— HOW TO COMPLETE THIS TASK —
Output the listing word for word, minus images.

— SUPPLIED INFORMATION —
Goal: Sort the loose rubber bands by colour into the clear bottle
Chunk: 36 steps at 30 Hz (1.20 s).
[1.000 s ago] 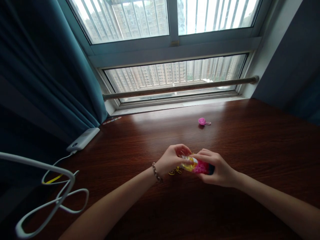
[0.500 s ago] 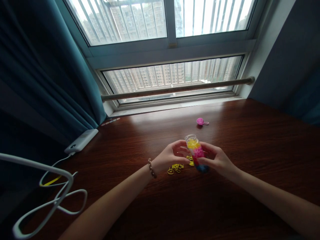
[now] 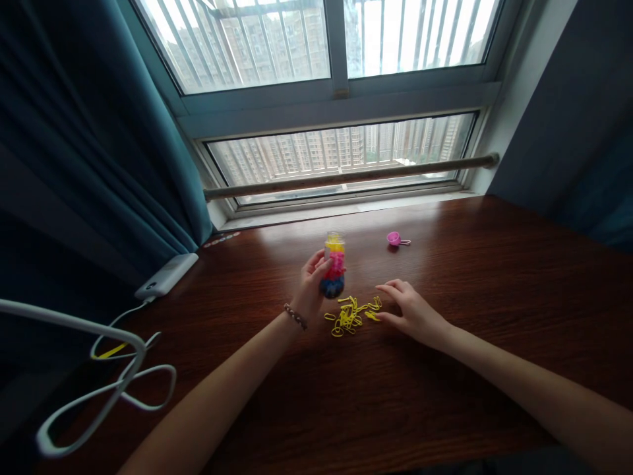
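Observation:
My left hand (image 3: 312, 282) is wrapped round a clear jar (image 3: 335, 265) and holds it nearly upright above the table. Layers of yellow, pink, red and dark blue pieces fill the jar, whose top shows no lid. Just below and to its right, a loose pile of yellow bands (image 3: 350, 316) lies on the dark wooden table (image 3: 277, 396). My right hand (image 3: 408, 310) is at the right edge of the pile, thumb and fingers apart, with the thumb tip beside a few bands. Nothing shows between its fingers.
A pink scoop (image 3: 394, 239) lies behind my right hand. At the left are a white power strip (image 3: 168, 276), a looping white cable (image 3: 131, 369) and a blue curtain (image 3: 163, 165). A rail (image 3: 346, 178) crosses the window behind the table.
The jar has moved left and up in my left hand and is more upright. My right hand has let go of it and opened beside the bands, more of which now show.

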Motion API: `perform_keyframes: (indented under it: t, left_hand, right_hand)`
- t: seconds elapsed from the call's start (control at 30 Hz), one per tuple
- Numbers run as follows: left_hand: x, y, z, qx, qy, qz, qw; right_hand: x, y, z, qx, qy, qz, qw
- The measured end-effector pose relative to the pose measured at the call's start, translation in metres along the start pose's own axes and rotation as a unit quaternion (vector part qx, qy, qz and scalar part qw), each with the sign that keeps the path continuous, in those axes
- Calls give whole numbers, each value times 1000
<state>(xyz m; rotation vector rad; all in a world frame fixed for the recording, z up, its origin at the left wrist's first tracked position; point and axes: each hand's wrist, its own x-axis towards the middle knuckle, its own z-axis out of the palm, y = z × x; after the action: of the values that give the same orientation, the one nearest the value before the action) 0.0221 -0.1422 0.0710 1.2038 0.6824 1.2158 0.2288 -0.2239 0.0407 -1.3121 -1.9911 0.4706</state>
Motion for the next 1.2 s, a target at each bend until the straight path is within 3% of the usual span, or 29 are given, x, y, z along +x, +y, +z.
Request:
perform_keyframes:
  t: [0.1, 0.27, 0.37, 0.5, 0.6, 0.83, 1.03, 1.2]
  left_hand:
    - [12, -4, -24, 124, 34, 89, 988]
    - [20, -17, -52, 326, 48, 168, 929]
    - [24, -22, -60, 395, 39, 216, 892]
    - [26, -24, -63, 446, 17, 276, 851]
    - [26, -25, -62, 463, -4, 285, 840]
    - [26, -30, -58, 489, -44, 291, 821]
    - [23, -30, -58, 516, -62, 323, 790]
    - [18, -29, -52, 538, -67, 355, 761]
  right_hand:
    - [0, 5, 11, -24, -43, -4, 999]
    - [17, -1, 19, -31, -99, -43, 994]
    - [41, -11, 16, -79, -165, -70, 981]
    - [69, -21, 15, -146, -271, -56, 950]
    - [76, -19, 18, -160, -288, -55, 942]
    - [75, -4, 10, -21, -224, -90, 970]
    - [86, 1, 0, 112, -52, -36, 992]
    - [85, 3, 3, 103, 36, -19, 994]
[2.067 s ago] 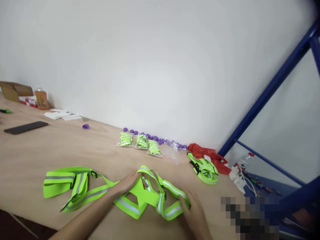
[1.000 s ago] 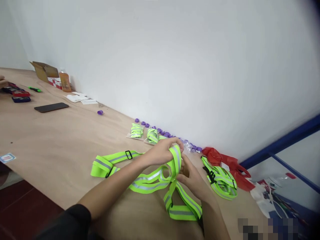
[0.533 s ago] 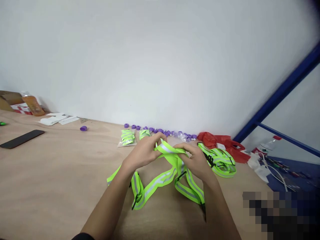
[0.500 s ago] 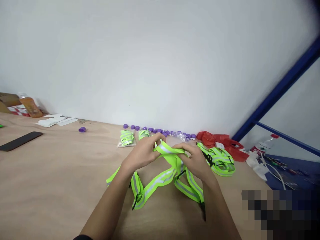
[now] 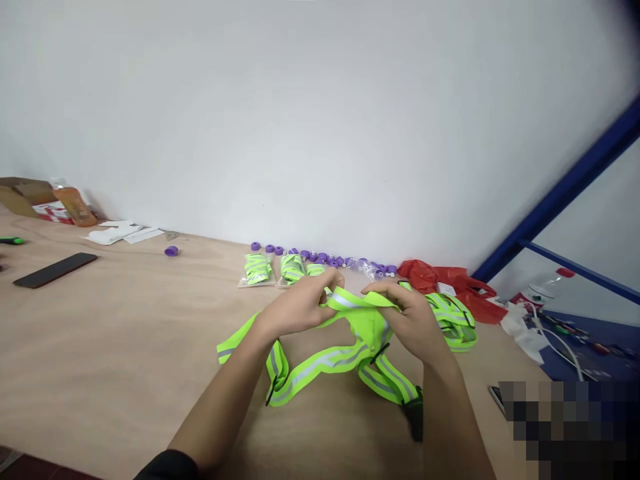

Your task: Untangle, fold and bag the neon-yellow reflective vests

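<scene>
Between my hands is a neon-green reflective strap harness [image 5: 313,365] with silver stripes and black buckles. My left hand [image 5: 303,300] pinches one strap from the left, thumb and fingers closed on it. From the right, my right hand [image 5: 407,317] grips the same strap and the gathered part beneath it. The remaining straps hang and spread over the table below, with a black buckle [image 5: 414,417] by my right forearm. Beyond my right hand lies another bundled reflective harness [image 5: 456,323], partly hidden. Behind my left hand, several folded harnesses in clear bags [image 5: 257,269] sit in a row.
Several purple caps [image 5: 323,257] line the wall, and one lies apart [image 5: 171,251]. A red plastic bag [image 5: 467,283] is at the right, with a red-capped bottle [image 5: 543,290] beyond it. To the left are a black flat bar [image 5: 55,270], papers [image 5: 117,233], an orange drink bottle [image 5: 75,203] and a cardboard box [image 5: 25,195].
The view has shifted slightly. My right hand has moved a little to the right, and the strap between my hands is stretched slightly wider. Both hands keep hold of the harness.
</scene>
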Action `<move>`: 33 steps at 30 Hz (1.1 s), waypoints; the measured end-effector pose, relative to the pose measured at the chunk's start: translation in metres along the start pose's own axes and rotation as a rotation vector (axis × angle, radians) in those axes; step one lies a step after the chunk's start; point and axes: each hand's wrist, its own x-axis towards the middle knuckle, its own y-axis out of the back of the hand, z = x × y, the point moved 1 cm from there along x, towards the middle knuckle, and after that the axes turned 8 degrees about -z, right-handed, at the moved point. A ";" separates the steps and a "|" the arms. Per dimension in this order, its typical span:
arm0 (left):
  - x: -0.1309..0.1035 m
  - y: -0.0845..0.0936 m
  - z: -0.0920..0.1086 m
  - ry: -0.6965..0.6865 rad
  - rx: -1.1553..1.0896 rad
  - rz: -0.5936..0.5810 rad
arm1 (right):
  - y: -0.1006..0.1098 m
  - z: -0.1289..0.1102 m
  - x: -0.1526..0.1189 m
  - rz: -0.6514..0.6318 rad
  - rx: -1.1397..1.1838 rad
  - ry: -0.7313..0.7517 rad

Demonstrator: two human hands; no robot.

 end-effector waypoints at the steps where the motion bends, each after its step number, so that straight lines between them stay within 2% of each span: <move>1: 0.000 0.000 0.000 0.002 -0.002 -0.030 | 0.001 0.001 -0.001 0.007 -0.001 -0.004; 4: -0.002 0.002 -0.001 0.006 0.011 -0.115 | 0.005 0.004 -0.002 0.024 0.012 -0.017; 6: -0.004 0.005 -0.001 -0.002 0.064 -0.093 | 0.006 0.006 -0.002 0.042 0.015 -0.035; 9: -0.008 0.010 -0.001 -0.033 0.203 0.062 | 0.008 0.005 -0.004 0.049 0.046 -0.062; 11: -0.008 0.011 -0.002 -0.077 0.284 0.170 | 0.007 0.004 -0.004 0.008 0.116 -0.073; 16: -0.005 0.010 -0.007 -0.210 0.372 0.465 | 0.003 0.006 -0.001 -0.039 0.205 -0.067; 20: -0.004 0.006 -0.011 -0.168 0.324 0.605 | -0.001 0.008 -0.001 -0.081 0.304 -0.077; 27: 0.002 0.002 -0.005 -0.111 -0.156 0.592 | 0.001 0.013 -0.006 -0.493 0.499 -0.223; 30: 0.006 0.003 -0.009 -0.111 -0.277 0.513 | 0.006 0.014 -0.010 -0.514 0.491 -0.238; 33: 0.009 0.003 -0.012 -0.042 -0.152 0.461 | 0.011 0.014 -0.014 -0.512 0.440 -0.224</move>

— OUTPUT FOR THIS TASK —
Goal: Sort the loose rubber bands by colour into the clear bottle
Chunk: 36 steps at 30 Hz (1.20 s).
[1.000 s ago] 
[0.500 s ago] 
[now] 
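Observation:
My left hand (image 3: 312, 282) is wrapped round a clear jar (image 3: 335, 265) and holds it nearly upright above the table. Layers of yellow, pink, red and dark blue pieces fill the jar, whose top shows no lid. Just below and to its right, a loose pile of yellow bands (image 3: 350, 316) lies on the dark wooden table (image 3: 277, 396). My right hand (image 3: 408, 310) is at the right edge of the pile, thumb and fingers apart, with the thumb tip beside a few bands. Nothing shows between its fingers.
A pink scoop (image 3: 394, 239) lies behind my right hand. At the left are a white power strip (image 3: 168, 276), a looping white cable (image 3: 131, 369) and a blue curtain (image 3: 163, 165). A rail (image 3: 346, 178) crosses the window behind the table.
The jar has moved left and up in my left hand and is more upright. My right hand has let go of it and opened beside the bands, more of which now show.
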
Motion API: `perform_keyframes: (indented under it: t, left_hand, right_hand)`
- t: seconds elapsed from the call's start (control at 30 Hz), one per tuple
- Numbers run as follows: left_hand: x, y, z, qx, qy, qz, qw; right_hand: x, y, z, qx, qy, qz, qw
- The measured end-effector pose relative to the pose measured at the call's start, translation in metres along the start pose's own axes and rotation as a unit quaternion (vector part qx, qy, qz and scalar part qw), each with the sign that keeps the path continuous, in those axes
- Calls give whole numbers, each value times 1000
<state>(xyz m; rotation vector rad; all in a world frame fixed for the recording, z up, its origin at the left wrist's first tracked position; point and axes: each hand's wrist, its own x-axis towards the middle knuckle, its own z-axis out of the palm, y = z × x; after the action: of the values that give the same orientation, the one nearest the value before the action) 0.0221 -0.1422 0.0710 1.2038 0.6824 1.2158 0.2288 -0.2239 0.0407 -1.3121 -1.9911 0.4706</state>
Motion for the next 1.2 s, a target at each bend until the straight path is within 3% of the usual span, or 29 are given, x, y, z along +x, +y, +z.
Request:
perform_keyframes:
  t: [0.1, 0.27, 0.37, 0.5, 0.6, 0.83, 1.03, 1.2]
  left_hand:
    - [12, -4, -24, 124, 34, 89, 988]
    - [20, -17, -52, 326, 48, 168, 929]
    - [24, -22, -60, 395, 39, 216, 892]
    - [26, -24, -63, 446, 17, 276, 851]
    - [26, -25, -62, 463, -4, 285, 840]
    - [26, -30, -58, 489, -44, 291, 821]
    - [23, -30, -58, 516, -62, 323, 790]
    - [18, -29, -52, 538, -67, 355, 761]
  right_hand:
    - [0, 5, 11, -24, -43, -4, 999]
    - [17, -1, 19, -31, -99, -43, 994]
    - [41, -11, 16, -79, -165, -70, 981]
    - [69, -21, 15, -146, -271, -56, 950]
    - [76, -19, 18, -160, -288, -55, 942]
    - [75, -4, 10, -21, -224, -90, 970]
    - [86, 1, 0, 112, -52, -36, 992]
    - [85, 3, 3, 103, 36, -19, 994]
[2.067 s ago] 
[1.000 s ago] 
[0.533 s ago] 
[0.500 s ago] 
[now] 

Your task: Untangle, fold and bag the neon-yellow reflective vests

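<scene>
Between my hands is a neon-green reflective strap harness [image 5: 313,365] with silver stripes and black buckles. My left hand [image 5: 303,300] pinches one strap from the left, thumb and fingers closed on it. From the right, my right hand [image 5: 407,317] grips the same strap and the gathered part beneath it. The remaining straps hang and spread over the table below, with a black buckle [image 5: 414,417] by my right forearm. Beyond my right hand lies another bundled reflective harness [image 5: 456,323], partly hidden. Behind my left hand, several folded harnesses in clear bags [image 5: 257,269] sit in a row.
Several purple caps [image 5: 323,257] line the wall, and one lies apart [image 5: 171,251]. A red plastic bag [image 5: 467,283] is at the right, with a red-capped bottle [image 5: 543,290] beyond it. To the left are a black flat bar [image 5: 55,270], papers [image 5: 117,233], an orange drink bottle [image 5: 75,203] and a cardboard box [image 5: 25,195].
The view has shifted slightly. My right hand has moved a little to the right, and the strap between my hands is stretched slightly wider. Both hands keep hold of the harness.
</scene>
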Action `<move>`: 33 steps at 30 Hz (1.1 s), waypoints; the measured end-effector pose, relative to the pose measured at the chunk's start: translation in metres along the start pose's own axes and rotation as a rotation vector (axis × angle, radians) in those axes; step one lies a step after the chunk's start; point and axes: each hand's wrist, its own x-axis towards the middle knuckle, its own y-axis out of the back of the hand, z = x × y, the point moved 1 cm from there along x, towards the middle knuckle, and after that the axes turned 8 degrees about -z, right-handed, at the moved point. A ";" separates the steps and a "|" the arms. Per dimension in this order, its typical span:
arm0 (left):
  - x: -0.1309..0.1035 m
  - y: -0.0845..0.0936 m
  - z: -0.0920..0.1086 m
  - ry: -0.6965..0.6865 rad
  - rx: -1.1553..1.0896 rad
  - rz: -0.5936..0.5810 rad
arm1 (right):
  - y: -0.1006..0.1098 m
  - z: -0.1289..0.1102 m
  - x: -0.1526..0.1189 m
  - rz: -0.6514..0.6318 rad
  - rx: -1.1397..1.1838 rad
  - ry: -0.7313..0.7517 rad

Demonstrator: two human hands; no robot.

 end-effector waypoints at the steps where the motion bends, each after its step number, so that straight lines between them stay within 2% of each span: <move>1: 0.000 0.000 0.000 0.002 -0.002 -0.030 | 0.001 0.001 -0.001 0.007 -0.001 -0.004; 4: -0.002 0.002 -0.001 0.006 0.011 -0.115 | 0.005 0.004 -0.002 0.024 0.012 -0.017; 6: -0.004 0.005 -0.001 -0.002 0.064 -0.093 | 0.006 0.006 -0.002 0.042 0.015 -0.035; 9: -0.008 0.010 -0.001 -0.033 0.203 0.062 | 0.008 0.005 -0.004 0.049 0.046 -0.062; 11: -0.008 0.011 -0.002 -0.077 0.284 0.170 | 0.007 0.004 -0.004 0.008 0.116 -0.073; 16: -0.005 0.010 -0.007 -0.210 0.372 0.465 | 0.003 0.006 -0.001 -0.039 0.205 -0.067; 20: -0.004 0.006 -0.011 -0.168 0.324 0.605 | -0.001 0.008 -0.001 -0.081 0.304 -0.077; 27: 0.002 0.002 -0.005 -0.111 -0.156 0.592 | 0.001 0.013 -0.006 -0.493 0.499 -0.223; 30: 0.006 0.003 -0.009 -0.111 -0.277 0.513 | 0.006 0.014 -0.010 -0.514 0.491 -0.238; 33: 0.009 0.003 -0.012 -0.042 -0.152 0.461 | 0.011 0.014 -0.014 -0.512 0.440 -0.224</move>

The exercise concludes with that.